During its moment in the pop-culture sun, the Paisley Underground created the foundation upon which the houses of dream-pop and alt-country would later be built. While rich with music and memories, two particular records have emerged as talismans for the era: Rainy Day, a covers collection featuring songs written by ‘60s acts ranging from the Velvet Underground to Neil Young, and The Lost Weekend, a hazy alt-country hoedown recorded by Danny & Dusty (Dan Stuart, Steve Wynn and assorted friends) before any such handle existed. Peering backward through the kaleidoscope reveals glimpses of a scene marked by then-unfashionable influences and the secret society that held them close.

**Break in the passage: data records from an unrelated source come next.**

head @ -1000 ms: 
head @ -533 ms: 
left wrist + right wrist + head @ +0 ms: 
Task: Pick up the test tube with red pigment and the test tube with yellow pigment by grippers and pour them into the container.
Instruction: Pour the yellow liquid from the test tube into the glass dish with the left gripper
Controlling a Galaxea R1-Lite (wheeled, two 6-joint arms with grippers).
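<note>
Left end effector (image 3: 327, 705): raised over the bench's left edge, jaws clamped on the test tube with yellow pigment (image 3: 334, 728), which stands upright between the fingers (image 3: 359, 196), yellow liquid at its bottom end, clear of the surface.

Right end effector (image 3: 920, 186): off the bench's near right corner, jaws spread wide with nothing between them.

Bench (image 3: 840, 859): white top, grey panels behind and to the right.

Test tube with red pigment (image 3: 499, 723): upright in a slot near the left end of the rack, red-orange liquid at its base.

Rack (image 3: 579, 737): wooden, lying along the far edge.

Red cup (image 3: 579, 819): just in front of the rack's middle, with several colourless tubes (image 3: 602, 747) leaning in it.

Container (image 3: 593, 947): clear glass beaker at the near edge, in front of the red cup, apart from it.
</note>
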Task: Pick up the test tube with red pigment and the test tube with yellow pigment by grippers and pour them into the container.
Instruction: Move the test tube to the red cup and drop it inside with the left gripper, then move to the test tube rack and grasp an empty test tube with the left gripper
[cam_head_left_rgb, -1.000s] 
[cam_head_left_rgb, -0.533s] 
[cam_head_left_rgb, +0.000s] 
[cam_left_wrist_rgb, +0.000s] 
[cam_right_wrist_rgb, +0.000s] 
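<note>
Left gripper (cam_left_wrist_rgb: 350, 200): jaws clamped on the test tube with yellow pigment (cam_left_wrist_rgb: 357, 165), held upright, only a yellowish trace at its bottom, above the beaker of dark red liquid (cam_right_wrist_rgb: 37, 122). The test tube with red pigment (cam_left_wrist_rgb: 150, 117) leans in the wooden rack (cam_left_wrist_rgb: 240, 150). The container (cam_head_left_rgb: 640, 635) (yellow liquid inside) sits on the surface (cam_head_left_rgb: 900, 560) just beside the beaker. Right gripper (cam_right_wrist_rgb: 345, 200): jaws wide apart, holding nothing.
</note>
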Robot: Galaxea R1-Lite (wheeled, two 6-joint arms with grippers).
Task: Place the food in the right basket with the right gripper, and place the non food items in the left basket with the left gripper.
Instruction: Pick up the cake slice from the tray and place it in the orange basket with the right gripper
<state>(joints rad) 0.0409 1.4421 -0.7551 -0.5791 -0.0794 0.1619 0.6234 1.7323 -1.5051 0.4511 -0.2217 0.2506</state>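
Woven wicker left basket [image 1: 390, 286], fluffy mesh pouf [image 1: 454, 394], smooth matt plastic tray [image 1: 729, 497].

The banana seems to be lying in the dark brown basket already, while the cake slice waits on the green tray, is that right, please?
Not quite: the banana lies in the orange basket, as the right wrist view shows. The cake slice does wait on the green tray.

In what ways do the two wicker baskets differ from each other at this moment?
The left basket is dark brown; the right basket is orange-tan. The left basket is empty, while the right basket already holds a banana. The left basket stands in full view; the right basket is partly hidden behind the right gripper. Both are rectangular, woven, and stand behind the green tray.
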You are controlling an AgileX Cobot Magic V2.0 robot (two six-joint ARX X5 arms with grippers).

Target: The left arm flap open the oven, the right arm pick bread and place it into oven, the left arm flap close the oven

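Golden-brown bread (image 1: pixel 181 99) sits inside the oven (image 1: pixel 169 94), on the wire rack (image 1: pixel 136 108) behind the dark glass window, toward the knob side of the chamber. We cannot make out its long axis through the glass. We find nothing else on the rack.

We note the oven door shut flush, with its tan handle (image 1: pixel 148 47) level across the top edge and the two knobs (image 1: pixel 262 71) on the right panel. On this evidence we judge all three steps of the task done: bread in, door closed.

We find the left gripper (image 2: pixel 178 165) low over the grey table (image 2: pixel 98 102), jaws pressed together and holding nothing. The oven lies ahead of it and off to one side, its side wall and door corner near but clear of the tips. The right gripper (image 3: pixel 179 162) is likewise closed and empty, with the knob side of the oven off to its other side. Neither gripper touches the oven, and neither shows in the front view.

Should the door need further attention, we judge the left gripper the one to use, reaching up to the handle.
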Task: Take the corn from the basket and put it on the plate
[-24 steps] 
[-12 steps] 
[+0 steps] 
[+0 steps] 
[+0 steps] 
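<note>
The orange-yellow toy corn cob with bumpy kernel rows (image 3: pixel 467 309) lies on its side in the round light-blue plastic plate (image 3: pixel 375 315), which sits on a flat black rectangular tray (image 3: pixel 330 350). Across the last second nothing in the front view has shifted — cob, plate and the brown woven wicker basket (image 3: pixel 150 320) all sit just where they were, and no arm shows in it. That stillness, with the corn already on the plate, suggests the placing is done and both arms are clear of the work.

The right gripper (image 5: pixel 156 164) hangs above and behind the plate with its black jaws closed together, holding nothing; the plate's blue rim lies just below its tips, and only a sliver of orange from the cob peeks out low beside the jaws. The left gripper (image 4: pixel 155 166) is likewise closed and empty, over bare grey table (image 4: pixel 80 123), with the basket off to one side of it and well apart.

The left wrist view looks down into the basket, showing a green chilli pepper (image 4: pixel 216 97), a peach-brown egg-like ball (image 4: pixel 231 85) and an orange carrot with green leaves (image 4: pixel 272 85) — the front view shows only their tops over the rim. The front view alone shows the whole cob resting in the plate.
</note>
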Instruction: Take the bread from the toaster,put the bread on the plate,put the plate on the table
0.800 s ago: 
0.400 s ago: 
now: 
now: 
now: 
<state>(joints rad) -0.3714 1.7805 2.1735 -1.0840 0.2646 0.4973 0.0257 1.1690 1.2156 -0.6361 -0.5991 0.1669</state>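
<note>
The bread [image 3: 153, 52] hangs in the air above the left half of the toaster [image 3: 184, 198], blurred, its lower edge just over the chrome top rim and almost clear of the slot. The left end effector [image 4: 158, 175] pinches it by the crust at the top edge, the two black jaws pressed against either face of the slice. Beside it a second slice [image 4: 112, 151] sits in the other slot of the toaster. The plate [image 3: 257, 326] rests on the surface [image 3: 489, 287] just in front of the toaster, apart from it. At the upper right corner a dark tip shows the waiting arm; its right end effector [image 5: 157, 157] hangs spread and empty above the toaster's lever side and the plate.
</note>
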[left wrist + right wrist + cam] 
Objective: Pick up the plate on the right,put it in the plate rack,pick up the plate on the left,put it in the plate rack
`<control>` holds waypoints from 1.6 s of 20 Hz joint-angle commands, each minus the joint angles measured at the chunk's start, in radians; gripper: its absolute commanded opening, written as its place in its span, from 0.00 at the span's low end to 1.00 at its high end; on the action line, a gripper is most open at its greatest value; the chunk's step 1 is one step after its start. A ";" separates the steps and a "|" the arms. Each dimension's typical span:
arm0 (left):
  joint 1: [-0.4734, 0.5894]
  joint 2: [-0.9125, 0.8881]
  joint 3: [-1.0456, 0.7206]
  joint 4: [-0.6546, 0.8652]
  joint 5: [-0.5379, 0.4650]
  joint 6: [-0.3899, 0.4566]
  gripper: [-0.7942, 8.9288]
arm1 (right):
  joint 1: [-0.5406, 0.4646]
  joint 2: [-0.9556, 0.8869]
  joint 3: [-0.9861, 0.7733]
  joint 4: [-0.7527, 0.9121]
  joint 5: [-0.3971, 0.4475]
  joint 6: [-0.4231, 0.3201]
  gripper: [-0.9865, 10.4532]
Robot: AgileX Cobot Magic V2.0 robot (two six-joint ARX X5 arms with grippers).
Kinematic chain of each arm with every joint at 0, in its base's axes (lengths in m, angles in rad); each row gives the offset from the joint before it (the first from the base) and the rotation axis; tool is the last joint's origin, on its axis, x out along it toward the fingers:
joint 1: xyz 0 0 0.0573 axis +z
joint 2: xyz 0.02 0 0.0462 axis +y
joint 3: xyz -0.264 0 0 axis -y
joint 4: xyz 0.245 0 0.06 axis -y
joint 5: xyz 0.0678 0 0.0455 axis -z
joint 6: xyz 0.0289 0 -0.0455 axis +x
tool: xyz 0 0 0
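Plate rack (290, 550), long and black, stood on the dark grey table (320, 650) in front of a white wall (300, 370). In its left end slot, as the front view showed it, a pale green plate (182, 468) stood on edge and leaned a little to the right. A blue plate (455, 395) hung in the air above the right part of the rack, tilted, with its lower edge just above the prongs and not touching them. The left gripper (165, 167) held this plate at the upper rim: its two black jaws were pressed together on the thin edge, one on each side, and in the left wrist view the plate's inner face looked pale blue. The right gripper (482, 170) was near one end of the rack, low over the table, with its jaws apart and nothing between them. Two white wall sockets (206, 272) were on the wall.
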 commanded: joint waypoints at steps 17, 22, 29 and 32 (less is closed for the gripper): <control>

Flying On The Ground Is Wrong
Psychedelic music has never escaped its link to the substances that inspired its creation. The Paisley Underground (the nickname, despised by most within the scene, is attributed to Three O’Clock leader Michael Quercio, who used it tongue-in-cheek during an interview only to find that it stuck) emerged at about the same time Ecstasy first made its appearance on the recreational-drug menu, a confluence of events that seems more than a little coincidental today. The music produced by these bands neatly replicated the drug’s sought-after effects, creating for listeners a floating haze of vaguely shaped, dilated-pupil happiness that took flight as grooving, liquid sound. The first albums by these acts were shared among friends as though they were the basis to the secrets of the universe: a kind of pseudo-spiritual code-speak reserved exclusively for those in the know, much like the “selection” process for membership in the Underground itself, as it so happens.

“Basically, we were all record collectors who played music,” says Quercio. “The Beach Boys’ Pet Sounds was certainly a big deal to us. The Dream Syndicate, the Bangs (who later became the Bangles) and the Salvation Army (which became the Three O’Clock) were all playing gigs around L.A. at funky little places like the Music Machine, Dancing Waters, the Whisky, the Cathay de Grande. After about a year of bumping into one another, I think it was (the Bangs’) Susanna Hoffs who finally came up with the idea that maybe we should be playing together.”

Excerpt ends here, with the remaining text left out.